Unwind Multiple Document Arrays Into New Documents

Today I run into a situation I need to sync a mongoDB collection to vertica (SQL Database) where my object keys will be the columns of the table in SQL.
I use mongoDB aggregation framework, first to query, manipulate and project the wanted result document and then I sync it to vertica.
The schema I want to aggregate looks like this:
{
userId: 123
firstProperty: {
firstArray: ['x','y','z'],
anotherAttr: 'abc'
},
anotherProperty: {
secondArray: ['a','b','c'],
anotherAttr: 'def'
}
}
Since array values are not related with other arrays value, what I need is that each value of nested array, will be in a separate result document.

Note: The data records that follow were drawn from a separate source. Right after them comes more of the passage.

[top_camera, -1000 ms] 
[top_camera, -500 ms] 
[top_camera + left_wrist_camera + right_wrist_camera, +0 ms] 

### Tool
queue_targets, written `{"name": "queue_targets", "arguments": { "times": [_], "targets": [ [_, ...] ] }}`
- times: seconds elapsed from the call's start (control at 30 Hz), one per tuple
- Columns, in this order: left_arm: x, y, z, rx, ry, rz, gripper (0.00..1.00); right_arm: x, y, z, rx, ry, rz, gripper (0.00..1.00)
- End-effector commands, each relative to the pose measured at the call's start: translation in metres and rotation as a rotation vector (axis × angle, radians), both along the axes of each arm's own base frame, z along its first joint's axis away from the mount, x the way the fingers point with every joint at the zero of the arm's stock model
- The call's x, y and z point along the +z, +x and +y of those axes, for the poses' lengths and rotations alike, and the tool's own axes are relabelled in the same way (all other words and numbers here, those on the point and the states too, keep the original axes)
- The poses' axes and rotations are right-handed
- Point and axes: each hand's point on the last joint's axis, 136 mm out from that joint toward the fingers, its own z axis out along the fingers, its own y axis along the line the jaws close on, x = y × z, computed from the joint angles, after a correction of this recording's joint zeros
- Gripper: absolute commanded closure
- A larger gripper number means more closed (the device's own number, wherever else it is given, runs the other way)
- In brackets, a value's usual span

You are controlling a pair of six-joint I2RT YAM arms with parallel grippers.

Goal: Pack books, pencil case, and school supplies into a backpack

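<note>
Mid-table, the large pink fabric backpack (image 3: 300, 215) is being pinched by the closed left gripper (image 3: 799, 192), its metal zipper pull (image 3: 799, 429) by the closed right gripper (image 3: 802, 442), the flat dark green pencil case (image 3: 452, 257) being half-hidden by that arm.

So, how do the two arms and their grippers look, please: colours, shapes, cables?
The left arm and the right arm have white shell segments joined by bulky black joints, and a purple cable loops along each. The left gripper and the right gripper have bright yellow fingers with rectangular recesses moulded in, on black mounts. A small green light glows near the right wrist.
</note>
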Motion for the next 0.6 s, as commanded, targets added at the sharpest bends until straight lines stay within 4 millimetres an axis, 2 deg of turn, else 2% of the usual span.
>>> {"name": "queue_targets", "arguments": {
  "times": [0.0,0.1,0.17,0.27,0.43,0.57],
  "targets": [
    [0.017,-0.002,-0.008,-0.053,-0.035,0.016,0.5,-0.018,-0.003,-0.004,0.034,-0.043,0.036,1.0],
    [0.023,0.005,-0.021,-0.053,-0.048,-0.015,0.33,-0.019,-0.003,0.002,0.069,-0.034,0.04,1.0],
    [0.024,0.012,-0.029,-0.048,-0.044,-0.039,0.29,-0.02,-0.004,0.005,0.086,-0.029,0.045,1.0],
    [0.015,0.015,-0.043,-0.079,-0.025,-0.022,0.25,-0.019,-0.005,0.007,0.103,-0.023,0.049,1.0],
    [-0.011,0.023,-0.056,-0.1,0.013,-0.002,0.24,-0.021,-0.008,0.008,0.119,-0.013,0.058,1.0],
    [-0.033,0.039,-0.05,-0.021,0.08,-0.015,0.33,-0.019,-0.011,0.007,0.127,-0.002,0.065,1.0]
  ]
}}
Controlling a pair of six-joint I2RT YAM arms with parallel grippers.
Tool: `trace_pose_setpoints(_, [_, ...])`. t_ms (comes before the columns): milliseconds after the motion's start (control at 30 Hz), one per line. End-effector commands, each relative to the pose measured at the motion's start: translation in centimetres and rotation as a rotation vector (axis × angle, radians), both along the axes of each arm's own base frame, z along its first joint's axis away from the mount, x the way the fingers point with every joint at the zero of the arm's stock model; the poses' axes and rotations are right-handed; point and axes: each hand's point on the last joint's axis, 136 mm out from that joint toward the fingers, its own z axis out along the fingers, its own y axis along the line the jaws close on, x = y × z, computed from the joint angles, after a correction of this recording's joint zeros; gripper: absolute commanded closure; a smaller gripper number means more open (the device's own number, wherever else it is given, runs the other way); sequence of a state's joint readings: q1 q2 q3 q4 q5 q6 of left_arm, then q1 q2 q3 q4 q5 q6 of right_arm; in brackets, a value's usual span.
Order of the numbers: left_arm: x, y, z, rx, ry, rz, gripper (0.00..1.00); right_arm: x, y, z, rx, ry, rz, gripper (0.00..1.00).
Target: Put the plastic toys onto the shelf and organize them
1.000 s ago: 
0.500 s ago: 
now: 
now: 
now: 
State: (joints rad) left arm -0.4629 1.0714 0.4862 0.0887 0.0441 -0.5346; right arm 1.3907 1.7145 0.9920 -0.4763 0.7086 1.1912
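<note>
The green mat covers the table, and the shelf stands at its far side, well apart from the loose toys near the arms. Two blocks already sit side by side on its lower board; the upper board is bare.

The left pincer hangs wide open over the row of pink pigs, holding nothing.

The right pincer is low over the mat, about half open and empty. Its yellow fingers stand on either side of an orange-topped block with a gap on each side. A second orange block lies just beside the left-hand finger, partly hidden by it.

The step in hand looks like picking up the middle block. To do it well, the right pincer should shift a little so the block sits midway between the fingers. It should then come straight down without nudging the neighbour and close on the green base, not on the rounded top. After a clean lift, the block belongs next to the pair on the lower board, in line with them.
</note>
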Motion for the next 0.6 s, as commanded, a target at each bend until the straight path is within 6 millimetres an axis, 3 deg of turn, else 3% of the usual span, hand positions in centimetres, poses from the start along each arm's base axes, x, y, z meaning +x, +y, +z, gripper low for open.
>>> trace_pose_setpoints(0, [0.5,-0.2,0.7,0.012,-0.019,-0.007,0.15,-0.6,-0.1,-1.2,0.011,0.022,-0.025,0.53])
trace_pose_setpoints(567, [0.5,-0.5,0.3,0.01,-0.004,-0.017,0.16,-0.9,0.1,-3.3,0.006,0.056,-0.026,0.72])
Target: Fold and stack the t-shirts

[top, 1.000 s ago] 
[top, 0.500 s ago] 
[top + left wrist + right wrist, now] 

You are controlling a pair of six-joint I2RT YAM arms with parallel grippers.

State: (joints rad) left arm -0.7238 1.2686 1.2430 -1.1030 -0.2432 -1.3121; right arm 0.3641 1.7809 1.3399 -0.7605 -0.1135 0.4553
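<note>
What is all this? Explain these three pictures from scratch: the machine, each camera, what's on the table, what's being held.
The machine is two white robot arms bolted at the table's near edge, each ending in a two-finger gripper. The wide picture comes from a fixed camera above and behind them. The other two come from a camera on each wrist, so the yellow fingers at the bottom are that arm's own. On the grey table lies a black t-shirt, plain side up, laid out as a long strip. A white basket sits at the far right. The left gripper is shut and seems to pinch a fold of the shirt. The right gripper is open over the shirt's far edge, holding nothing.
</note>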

For that I use the following aggregation pipe:
db.collection('myCollection').aggregate([
{
$match: {
$or: [
{'firstProperty.firstArray.1': {$exists: true}},
{'secondProperty.secondArray.1': {$exists: true}}
]
}
},
{
$project: {
userId: 1,
firstProperty: 1,
secondProperty: 1
}
}, {
$unwind: {path:'$firstProperty.firstAray'}
}, {
$unwind: {path:'$secondProperty.secondArray'},
}, {
$project: {
userId: 1,
firstProperty: '$firstProperty.firstArray',
firstPropertyAttr: '$firstProperty.anotherAttr',
secondProperty: '$secondProperty.secondArray',
seondPropertyAttr: '$secondProperty.anotherAttr'
}
}, {
$out: 'another_collection'
}
])
What I expect is the following result:
{
userId: 'x1',
firstProperty: 'x',
firstPropertyAttr: 'a'
}
{
userId: 'x1',
firstProperty: 'y',
firstPropertyAttr: 'a'
}
{
userId: 'x1',
firstProperty: 'z',
firstPropertyAttr: 'a'
}
{
userId: 'x1',
secondProperty: 'a',
firstPropertyAttr: 'b'
}
{
userId: 'x1',
secondProperty: 'b',
firstPropertyAttr: 'b'
}
{
userId: 'x1',
secondProperty: 'c',
firstPropertyAttr: 'b'
}
Instead I get something like that:
{
userId: 'x1',
firstProperty: 'x',
firstPropertyAttr: 'b'
secondProperty: 'a',
secondPropertyAttr: 'b'
}
{
userId: 'x1',
firstProperty: 'y',
firstPropertyAttr: 'b'
secondProperty: 'b',
secondPropertyAttr: 'b'
}
{
userId: 'x1',
firstProperty: 'z',
firstPropertyAttr: 'b'
secondProperty: 'c',
secondPropertyAttr: 'b'
}
What exactly am I missing, and how can I fix it?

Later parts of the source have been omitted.